When I was 15, I learned how to scuba dive and I had a transformative experience during my first ever night dive. After descending into the spooky black waters, the guide gave me a signal to turn off my flashlight and wave my hands. So I did, and magic happened. The water started to glow. It was like floating in the middle of the Milky Way, but with the ability to play with the stars that surrounded me. The best part: it wasn’t magic! Rather, a well-known biological phenomenon called bioluminescence. It was the most beautiful thing I had ever witnessed in my life, and I was hooked. I was set to become a marine biologist.

 

Looking back now, what has been the best part of your career in SciComm?

During my PhD, I discovered how climate change affects fish and I wanted to make the public aware of my important findings. It was a matter of food security, after all. But how do you reach the public in this info-glutted world? Certainly not with peer-reviewed papers. That’s what pushed me to skill up in SciComm and produce my first ever animation. The success of this blew me away. All of a sudden, thousands of people from all around the world were learning about my research! I also racked up 3 awards in science communication along the way, but the best part was receiving messages from strangers saying “thank you for doing what you are doing”. Until that moment nobody had ever thanked me for my hard work… it felt amazing and this feedback accelerated my motivation. I realised that the world is not made exclusively of climate change deniers: there are nice people out there who value science and appreciate seeing researchers put in the effort to explain their work in an accessible way.  I treasure this experience because of how rewarding it was, and because it laid the foundations for my career in SciComm.

 

Where has your career led you?

When presenting my animation and other outreach work at a scientific conference, I noticed a lot of interest. Various researchers said things like: “I really like what you did”, “I wished I could do the same… I just don’t know how to do it”, “I don’t have the time”. This made me realise that I could help these researchers and maybe, just maybe, even make a business out of it. So after handing in my PhD thesis I decided to give up on the academic career and get an ABN instead. What followed were some of the hardest but also most rewarding years of my life: an insane roller coaster of hard work, extreme highs and lows and a lot of rejections. But I pushed through and now I am proud to say that my baby Animate Your Science is thriving and has clients on 5 continents, including Antarctica! Yes, we are lucky to work with the coolest client of all — The Australian Antarctic Division (pun intended)!

 

What excites you most about your work?

At Animate Your Science we help some of the most brilliant researchers on the planet have an impact: this is what’s most exciting and inspiring. In doing so, we learn about the latest research in all sorts of disciplines, which keeps our work fresh and always interesting. One day we work on explaining new cancer treatments and the next we work on the hunting behaviour of electric eels. The work is delightfully diverse, yet always meaningful.

 

What advice do you have for anyone considering a career in SciComm?

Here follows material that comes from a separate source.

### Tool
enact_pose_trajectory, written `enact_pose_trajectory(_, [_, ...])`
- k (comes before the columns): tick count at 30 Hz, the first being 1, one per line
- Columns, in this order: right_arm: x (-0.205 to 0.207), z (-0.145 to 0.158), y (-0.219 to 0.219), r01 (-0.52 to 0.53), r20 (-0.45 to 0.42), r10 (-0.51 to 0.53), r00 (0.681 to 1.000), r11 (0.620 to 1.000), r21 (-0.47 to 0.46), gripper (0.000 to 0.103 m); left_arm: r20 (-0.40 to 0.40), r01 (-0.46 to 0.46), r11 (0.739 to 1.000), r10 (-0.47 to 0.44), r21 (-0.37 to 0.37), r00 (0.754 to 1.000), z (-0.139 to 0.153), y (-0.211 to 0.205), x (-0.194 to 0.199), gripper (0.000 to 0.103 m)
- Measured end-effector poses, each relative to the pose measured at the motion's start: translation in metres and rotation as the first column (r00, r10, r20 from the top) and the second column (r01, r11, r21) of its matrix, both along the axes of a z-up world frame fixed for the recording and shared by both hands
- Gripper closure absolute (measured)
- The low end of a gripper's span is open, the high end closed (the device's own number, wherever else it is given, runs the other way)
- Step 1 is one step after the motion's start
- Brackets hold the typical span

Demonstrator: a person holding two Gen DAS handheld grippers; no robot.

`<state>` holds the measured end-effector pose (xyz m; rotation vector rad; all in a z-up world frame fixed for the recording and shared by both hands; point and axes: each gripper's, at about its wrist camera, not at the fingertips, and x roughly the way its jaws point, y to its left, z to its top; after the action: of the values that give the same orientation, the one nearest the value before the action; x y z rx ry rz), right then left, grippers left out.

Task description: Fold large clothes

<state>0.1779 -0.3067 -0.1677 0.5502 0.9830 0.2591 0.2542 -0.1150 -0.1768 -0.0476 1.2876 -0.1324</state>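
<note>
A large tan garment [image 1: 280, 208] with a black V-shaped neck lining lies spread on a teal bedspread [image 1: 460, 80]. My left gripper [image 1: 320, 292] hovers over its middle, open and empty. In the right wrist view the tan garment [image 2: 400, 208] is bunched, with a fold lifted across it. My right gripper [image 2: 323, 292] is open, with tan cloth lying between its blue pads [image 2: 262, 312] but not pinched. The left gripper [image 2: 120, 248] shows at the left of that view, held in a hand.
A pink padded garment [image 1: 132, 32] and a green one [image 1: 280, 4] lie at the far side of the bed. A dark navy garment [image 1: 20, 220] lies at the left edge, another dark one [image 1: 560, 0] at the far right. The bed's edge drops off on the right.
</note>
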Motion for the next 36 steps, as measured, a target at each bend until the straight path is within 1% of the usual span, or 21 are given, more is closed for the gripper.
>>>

When I look back, I can boil down my career in SciComm to the moment when I told myself “sit down and make this first video. Just do it”. If I didn’t make that decision and acted on it, I would not be where I am today. So my advice for anyone considering a career in SciComm is to find your creative tools, make something and put it out there. Depending on your skills and interests it could be a blog, illustrations, animations, web design, graphic recording, whatever. Just do it. The important thing is that you create something and share it with the world. This will be unique to you and set you apart from other job seekers, who don’t have anything to show other than their degree.

 

What are some of the greatest challenges that you’ve overcome in your SciComm career?  

The greatest challenge of all was getting traction in the first year in business and convincing myself that I wasn’t delusional. Starting a business is a battle with the market as much as it is an internal battle with your self-doubt. So many times I questioned my choices and just wished I had a “normal” job and a steady income. Luckily, I believed in my mission, vision and values and through perseverance, dedication and hard work, Animate Your Science eventually gained momentum and things got rolling. The ultimate validation came when I received an award at the Springer Nature Launchpad Meetup in Berlin. Seeing that this top scholarly publisher understood and valued my idea finally erased my self-doubt for good. The morning after the event, when I processed the magnitude of what just happened, I cried with joy.

 

Contacts

Dr Tullio Rossi

contact@tulliorossi.com

Personal website

Twitter: @Tullio_Rossi

 

Animate Your Science

contact@animateyour.science

Twitter: @Animate_Science

 

ASC Scope Interview: Wesley Ward, Founder of The Comms Doctor

Why did you choose to study science?

All my life I have been a science ‘nerd’ wandering in the bush. As a child and a teenager, I was especially interested in life sciences and applied biology and chemistry – I just didn’t know what those words meant. For me, agriculture was a natural extension of these sciences, especially as I also liked to be ‘outside’ and to use my hands. And because I had no assets to fall back onto, getting a teacher’s scholarship to do agricultural teaching was the best way for me to get into agriculture and a career in science.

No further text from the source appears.